25 de março de 2020

A vida em aberto

Foto de Joana Bourgard


Devemos sonhar novamente com carruagens de comboios,  já que os céus se cansaram de aviões. 
Podemos se quisermos, voltar a deslizar as rodas das malas pelos corredores apertados de um vagão,  alguém na nossa direcção e um tem de ceder, recuar ou avançar, com licença, por favor, desculpe. Gestos e palavras envolvidos no cheiro ácido a linha férrea e o balancé do corpo que começa. Para cá e para lá. É bom que as pernas estejam fortalecidas, ajuda no equilíbrio. O cheiro a linha férrea permite-nos com grande facilidade aceder a uma qualquer memória, a um saudosimo feito de comboios.  

Cheguei finalmente à minha carruagem, abri as portas deslizantes do compartimento com as duas mãos em simultâneo e com curiosidade, estava vazio, por enquanto. Numa viagem de comboio sabemos muito pouco. Não sabemos quanto tempo vamos ficar sozinhos, ou quem nos irá fazer companhia, por exemplo. E que dois exemplos tão determinantes. Já a viagem não é determinante, nem fechada. Está em aberto.
Uma viagem, uma janela, e o mundo lá de fora passa a correr, mil frames por minuto, mil frases por segundos que não se conseguem dizer, apesar do esforço e das tentativas. O corpo continua quieto, apesar do estímulo. A viagem demora-se nestes tempos apressados. As imagens serão sempre a correr, mas o tempo, imagine-se, desacelerou!

É preciso pararmos o tempo para ligarmos Viena a Istambul, ligadas entre si por outro tempo. Estão situadas, por assim descrever, numa coordenada poético-matemática só alcançável para alguns, e sim,  agora também desertas e isoladas como qualquer capital do mundo. Viena e Istambul namoram noutro tempo e agora, mais do que de distância, morrem de saudade. Mas o Expresso do Oriente  continua a existir como sempre existiu para mim,  à distância, numa localização poético -matemática, por assim dizer. 
É uma equação que tento resolver para me consolar em dias de apatia e irratibilidade.
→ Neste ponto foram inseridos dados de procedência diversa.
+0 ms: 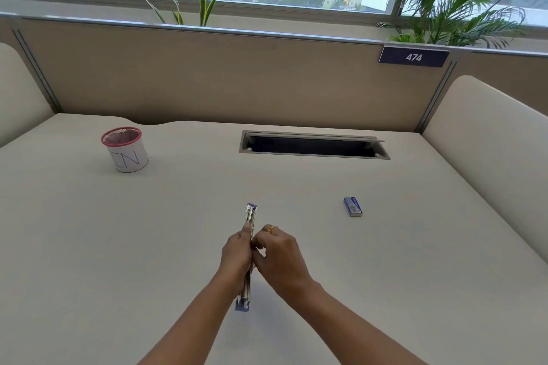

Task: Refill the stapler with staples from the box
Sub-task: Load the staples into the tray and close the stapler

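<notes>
The stapler [251,214] is swung fully open into one long line, blue at both ends, with its metal channel showing at the far end. It is held above the desk near the front middle. My left hand [236,253] grips its middle from the left. My right hand [278,258], with a gold ring, pinches the same middle part from the right. The hinge area is hidden by my fingers. The small blue staple box [353,206] lies closed on the desk, well to the right of both hands.
A mesh pen cup [126,149] with a red rim and white label stands at the back left. A cable slot [314,145] with its flap open is set in the desk [118,246] at the back. Beige partitions bound the desk behind and on both sides.
</notes>
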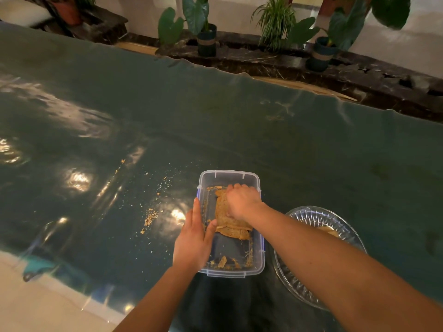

Deixo-me embalar pela percussão da marcha do comboio , lá está - poético-matemática, pela Karenina de Tolstoi, e porque não? É calhamaço suficiente para aguentar uma quarentena ou para me acompanhar na distância que vai de Viena a Istambul, e acalmo-me. O Tolstoi inquieta-me,  mas viro a página. Afinal temos todo o tempo no mundo, ele está parado. Nós parámos e por isso os aviões pararam, as fábricas, as escolas, os restaurantes, os artistas, a produção parou, mas o sol, a lua, os pássaros, as aranhas, os pensamentos, as frases e as imagens por segundo, não pararam. E o comboio, aquele que ainda podemos apanhar está, agora parado, à espera. Vais entrar?

As estações também definem os comboios e não há alívio mais aliviador do que o suspiro demorado e profundo de um comboio a chegar à estação. Há sempre alguém que entra e sai. Há um fim e um começo e isso traduz a simplicidade das coisas difíceis. A viagem ainda assim, continua. Está em aberto.
O comboio tem uma poesia que o avião não tem, mas há que ter tempo - quer para a poesia quer para o comboio, e sobretudo, há que deixar correr o tempo numa viagem em aberto. 

O Expresso do Oriente é o meu ex-libris em viagens demoradas. Pode ser um work in progress, um happenig. A vida em aberto que contrasta com a eficácia e monotonia de um avião - fechado.


4 comentários:

  1. Foi fácil ver a paisagem através da janela.

    ResponderEliminar
  2. Só a geografia dos odores dá uma bela viagem; mas há muitas a fazer de comboio, o Blue Train, o Trans-Siberiano, ...

    ResponderEliminar
    Respostas
    1. Sim, há muitas! Vamos fazendo algumas nem que seja através dos cheiros!